Ética, portanto, é a palavrinha mágica que falta quando se pretende contestar o que venho defendendo em todos os meus artigos sobre o tema, há mais de dois anos, quando descobri, durante os debates em torno da criação do famigerado Conselho Federal de Jornalistas, que não havia amparo legal para a invasão do mercado dos RPs por diplomados em faculdades de Comunicação. Até então, envolvido no trabalho das redações, alheio à vida sindical desde que uma diretora do Sindicato dos Jornalistas do Rio Grande do Sul foi depor a favor do patrão numa ação minha contra ex-empregador, acreditava que a pelegada que tomara conta das entidades conseguira uma lei, um decreto qualquer legalizando a dupla atividade no Brasil.
Coloquei no quadro de avisos do sindicato o depoimento da diretora, sublinhando suas declarações mentirosas, facilmente desmascaradas por quem tivesse um mínimo de experiência na cobertura econômica, sem obter a menor reação. Joguei fora minha carteirinha da Fenaj e toquei minha carreira sem perder mais tempo em debater com sindicalistas que estão mais preocupados em justificar a invasão da área dos RPs do que em defender os milhares de jornalistas sumariamente demitidos por justa causa. O Brasil continua dos raros países sem comitês de redação para defender o quadro profissional das pressões patronais e práticas nefandas, como jornadas de trabalho absurdas e substituição maciça por quem aceita menores salários e se acomoda a linhas editoriais censuradas, o que se transformou em regra na maioria das redações.
A máquina com os AIs
Quando os AIs palacianos que controlam as verbas oficiais de publicidade dos governos retiraram todos os anúncios do jornal que eu dirigia em Porto Alegre, o silêncio das entidades de classe também foi sepulcral. Entendi que só restava o auto-exílio em São Paulo, onde estou desde 1990. Se alguns ainda pensam que minha reação é meramente emocional, só posso retrucar que minhas razões são bem reais. Como os meus, poderia trazer aqui os exemplos de centenas de colegas que passaram e passam pelos mesmos problemas, muitos deles forçados a buscar emprego em assessorias de imprensa. Com certeza, nenhum deles se considera ainda jornalista.
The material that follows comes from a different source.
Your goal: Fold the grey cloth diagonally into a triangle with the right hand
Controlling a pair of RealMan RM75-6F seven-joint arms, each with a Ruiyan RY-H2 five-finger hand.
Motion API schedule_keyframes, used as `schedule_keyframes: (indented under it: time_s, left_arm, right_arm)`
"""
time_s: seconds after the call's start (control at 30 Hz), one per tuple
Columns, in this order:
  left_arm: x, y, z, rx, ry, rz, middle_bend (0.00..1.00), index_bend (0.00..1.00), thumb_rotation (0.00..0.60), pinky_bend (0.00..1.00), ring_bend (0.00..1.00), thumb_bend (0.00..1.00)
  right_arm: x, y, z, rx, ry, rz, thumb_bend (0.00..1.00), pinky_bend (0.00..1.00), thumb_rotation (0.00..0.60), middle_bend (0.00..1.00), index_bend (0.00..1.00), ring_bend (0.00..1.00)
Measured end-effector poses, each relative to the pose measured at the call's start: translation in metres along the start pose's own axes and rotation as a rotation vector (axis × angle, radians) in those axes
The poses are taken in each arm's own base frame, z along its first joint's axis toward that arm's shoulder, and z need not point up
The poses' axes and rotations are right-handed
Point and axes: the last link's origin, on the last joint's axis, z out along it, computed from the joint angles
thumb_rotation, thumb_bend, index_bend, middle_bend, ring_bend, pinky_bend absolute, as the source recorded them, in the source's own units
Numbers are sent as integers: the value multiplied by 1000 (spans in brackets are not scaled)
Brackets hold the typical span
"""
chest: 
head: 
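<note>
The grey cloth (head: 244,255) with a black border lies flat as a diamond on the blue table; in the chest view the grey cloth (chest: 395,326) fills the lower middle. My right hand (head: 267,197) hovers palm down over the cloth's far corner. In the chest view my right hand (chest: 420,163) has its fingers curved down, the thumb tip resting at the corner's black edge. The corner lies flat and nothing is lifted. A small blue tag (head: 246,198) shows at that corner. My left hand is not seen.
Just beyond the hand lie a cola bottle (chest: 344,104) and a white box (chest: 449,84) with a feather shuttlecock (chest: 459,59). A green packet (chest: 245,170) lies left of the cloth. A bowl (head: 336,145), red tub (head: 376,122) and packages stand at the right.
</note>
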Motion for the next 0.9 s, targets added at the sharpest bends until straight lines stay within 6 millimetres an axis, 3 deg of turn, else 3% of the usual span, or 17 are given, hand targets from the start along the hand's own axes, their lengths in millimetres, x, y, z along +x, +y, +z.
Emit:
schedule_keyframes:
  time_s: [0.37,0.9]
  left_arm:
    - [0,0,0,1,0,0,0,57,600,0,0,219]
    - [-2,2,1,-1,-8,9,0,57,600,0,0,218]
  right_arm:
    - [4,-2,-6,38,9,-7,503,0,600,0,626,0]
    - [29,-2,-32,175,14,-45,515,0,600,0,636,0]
Ética, portanto, é a palavra-chave para entendimento dos limites colocados entre as duas profissões. Como advogados que passam a trabalhar como juízes, promotores ou delegados de polícia são proibidos de atuar como defensores, ainda que continuem diplomados em Direito, assessoria de imprensa é atividade cerceada aos jornalistas por comprometer os objetivos sociais dessa categoria. Infelizmente, essa proibição expressa foi retirada do código de ética dos jornalistas brasileiros na ‘revisão’ feita em 1987.
Apesar de constar do artigo 13º do texto adotado que ‘o jornalista deve evitar a divulgação de fatos: a) Com interesse de favorecimento pessoal ou vantagens econômicas’, o que poderia classificar a produção clássica dos AIs, releases, textos pagos e encomendados para favorecer a necessidade de promoção de quem pode investir para aparecer positivamente, esse ‘evitar’ é suficientemente vago para permitir a grande confusão hoje reinante no mercado. Jamais nenhum sindicato puniu um jornalista que se deixou atrair pelo poder econômico e passou a escrever apenas para quem pudesse pagar para ter suas ‘notícias’ divulgadas.
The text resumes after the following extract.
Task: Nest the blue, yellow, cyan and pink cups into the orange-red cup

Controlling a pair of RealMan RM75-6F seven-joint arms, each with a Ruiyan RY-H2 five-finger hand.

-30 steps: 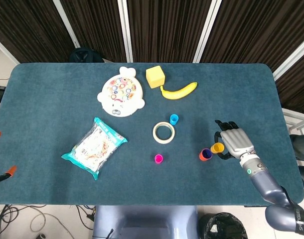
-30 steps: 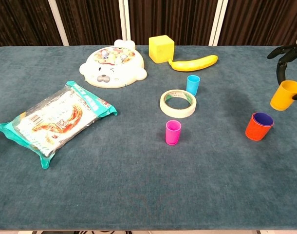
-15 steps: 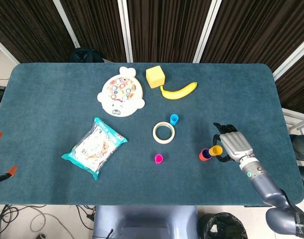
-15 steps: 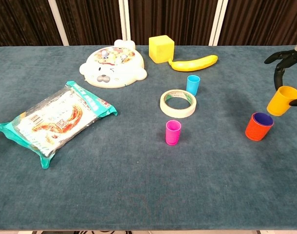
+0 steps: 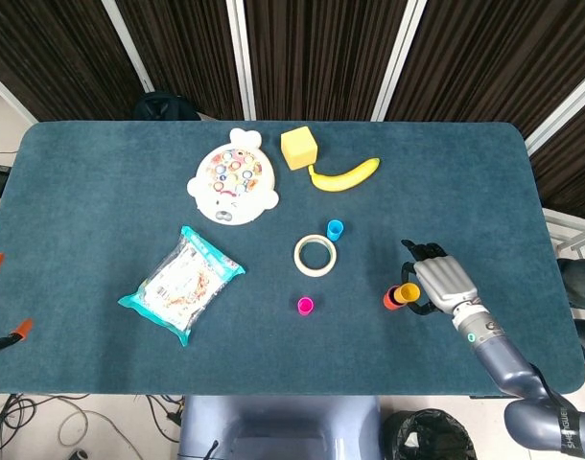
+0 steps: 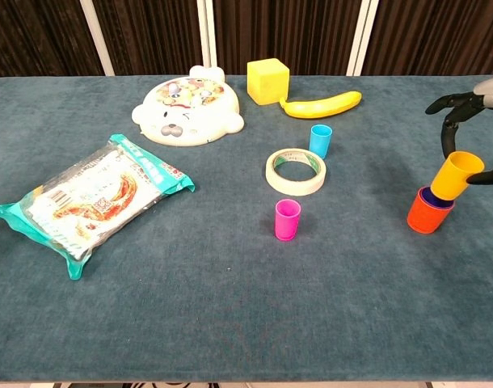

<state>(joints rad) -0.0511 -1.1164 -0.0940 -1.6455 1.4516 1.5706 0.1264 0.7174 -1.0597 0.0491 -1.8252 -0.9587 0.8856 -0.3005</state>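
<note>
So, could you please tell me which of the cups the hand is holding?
The yellow cup, gripped by the right hand just above the orange-red cup.

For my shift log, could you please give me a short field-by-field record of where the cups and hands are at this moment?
right hand: holds the yellow plastic cup, tilted, just above the stack
orange-red plastic cup: upright on the teal cloth table, blue cup nested inside
cyan plastic cup: upright, beside the roll of tape
pink plastic cup: upright, standing alone
left hand: not in view
</note>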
Enquanto os AIs dominarem a máquina sindical dos jornalistas, o artigo 13º será solenemente ignorado por suas comissões de ética. Na maioria delas, aliás, proliferam assessores de imprensa a serviço do poder econômico. E não me venham com as raras exceções dos que trabalham para instituições de cunho social, ONGs e que tais, para alegar que alguns releases podem ser publicados como se reportagens fossem. Quando ocorrem desvios de verbas ou de conduta nessas organizações, seus AIs seguem os padrões dos RPs, que é o de divulgar bons feitos e justificar os defeitos. Apontem um único que tenha se assumido como jornalista e denunciado irregularidades… e certamente teremos um nome que está banido dos dois mercados.
Ética comprometida
Pelos caminhos normais será impossível limpar os sindicatos dos jornalistas dos AIs que detêm uma formidável máquina política, abrigados no imenso guarda-chuva das estruturas partidárias que se sucedem nos governos. Jornalistas de redação, independentes e concorrentes, jamais conseguirão formar uma massa hegemônica capaz de retomar, pelo voto, o controle da máquina sindical hoje em poder da pelegada.
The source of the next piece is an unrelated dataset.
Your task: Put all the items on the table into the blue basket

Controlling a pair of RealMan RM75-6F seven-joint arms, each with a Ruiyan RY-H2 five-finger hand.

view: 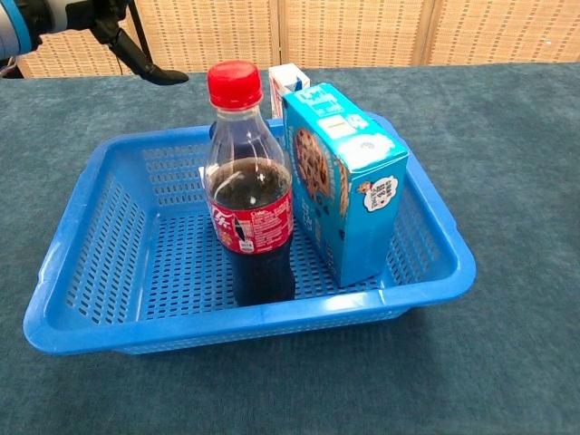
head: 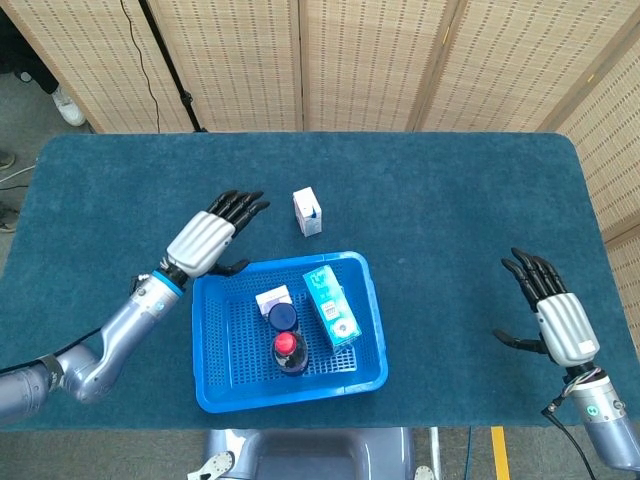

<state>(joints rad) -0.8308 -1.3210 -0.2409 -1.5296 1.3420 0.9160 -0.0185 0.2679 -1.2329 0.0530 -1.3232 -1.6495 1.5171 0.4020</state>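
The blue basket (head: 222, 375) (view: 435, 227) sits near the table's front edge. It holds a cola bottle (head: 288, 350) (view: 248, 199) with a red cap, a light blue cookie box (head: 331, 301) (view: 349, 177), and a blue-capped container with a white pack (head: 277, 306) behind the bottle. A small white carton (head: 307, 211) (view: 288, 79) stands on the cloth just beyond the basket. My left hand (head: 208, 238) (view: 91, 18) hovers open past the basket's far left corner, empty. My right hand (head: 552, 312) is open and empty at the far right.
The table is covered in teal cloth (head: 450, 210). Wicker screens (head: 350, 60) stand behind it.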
Esperar sentado que os RPs tenham êxito em sua campanha moralizadora, obrigando todos os que fazem AI a complementarem sua formação na área para obter registro na categoria deles, certamente demandará muito tempo. Somente conscientizando a sociedade para os malefícios que tal situação causa aos verdadeiros jornalistas poderia redundar em algum resultado prático. Os atuais estudantes de Jornalismo que estão ansiosos para trabalhar numa assessoria de imprensa seriam, assim, incentivados a se transferir para o curso correto e se somariam aos que defendem a justa reserva de mercado dos RPs. Estamos diante, portanto, de um duplo desafio profissional: informar à opinião pública do que ocorre nas redações e nos nossos sindicatos quando essas forças estarão aliadas para manter o silêncio.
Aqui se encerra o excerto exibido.